Don’t Forget About These Cheap, Fundamentally Strong Tech Stocks

SGH (NASDAQ: SGH) and Skyworks (NASDAQ: SWKS) are grossly undervalued stocks given the underlying strengths of their businesses. These companies are tech companies but are also deeply exposed to the manufacturing world because of the components they make. That’s right, electronic and digital components, the components that are needed by manufacturers and industries of all varieties and there is demand for the products. While there are some headwinds to be concerned about, namely COVID-related supply chain disruptions in China and slowing sales in some areas, the long-term outlook is more than robust. Not only is the world becoming ever more digitized but the old infrastructure, equipment, and consumer products have to be maintained, replaced, and upgraded. 

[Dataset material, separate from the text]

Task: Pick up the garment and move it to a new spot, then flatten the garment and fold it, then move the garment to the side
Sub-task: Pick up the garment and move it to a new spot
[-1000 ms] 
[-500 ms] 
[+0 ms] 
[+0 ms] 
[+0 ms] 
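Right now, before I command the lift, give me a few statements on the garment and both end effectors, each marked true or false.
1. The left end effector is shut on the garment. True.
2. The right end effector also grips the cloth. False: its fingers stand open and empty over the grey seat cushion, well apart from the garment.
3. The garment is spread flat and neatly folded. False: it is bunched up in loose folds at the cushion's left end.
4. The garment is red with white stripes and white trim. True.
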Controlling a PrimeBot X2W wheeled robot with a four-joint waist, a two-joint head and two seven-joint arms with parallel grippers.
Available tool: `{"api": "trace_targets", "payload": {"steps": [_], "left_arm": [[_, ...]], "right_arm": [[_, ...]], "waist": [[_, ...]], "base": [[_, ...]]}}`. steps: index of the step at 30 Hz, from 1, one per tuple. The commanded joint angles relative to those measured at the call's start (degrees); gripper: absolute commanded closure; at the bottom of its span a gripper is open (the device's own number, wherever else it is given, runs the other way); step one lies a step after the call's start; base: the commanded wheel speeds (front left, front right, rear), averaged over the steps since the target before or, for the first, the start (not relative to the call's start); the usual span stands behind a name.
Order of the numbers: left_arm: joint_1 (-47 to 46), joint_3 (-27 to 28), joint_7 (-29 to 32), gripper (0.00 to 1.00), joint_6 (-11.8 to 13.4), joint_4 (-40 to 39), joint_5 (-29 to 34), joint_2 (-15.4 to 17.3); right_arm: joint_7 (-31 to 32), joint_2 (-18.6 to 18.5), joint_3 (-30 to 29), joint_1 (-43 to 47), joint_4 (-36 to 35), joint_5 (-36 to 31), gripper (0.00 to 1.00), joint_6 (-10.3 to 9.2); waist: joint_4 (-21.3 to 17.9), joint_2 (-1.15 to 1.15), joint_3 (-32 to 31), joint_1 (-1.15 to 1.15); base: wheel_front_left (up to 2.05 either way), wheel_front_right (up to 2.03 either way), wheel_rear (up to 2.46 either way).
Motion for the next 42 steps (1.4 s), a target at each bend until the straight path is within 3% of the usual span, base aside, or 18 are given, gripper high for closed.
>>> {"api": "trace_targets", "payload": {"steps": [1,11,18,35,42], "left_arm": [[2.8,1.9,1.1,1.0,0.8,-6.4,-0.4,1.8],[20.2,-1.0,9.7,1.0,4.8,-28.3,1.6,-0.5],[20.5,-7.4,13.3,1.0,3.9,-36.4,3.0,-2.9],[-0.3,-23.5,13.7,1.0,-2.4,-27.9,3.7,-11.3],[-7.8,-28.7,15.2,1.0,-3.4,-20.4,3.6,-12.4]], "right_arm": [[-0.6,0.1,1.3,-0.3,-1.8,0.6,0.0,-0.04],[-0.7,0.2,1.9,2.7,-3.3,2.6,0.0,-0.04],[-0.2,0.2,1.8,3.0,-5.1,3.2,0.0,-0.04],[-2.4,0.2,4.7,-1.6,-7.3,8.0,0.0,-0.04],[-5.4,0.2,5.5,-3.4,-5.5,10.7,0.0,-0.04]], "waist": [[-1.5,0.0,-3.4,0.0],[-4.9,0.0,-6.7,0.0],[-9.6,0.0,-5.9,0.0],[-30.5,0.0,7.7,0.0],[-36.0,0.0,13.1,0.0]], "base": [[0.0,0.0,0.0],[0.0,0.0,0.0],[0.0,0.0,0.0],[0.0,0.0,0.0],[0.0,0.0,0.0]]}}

SGH Pulls Back On Mixed Quarter 

SGH reported a decent quarter, even a strong one, but a quarter plagued by headwinds as well. The company reported $438 million in net revenue for a decline of 6.4% versus last year which is slightly worse than expected. The revenue missed the Marketbeat.com consensus estimate by a slim 45 basis points on weakness in the LED and Memory Solutions segments. The Intelligent Platform Solutions segment grew by 49% while Memory Solutions declined by 15% and LED contracted by a stronger 33%. The mitigating factor is the slowdown in LED sales is due in large part to the shutdowns in China which have eased in the time since. 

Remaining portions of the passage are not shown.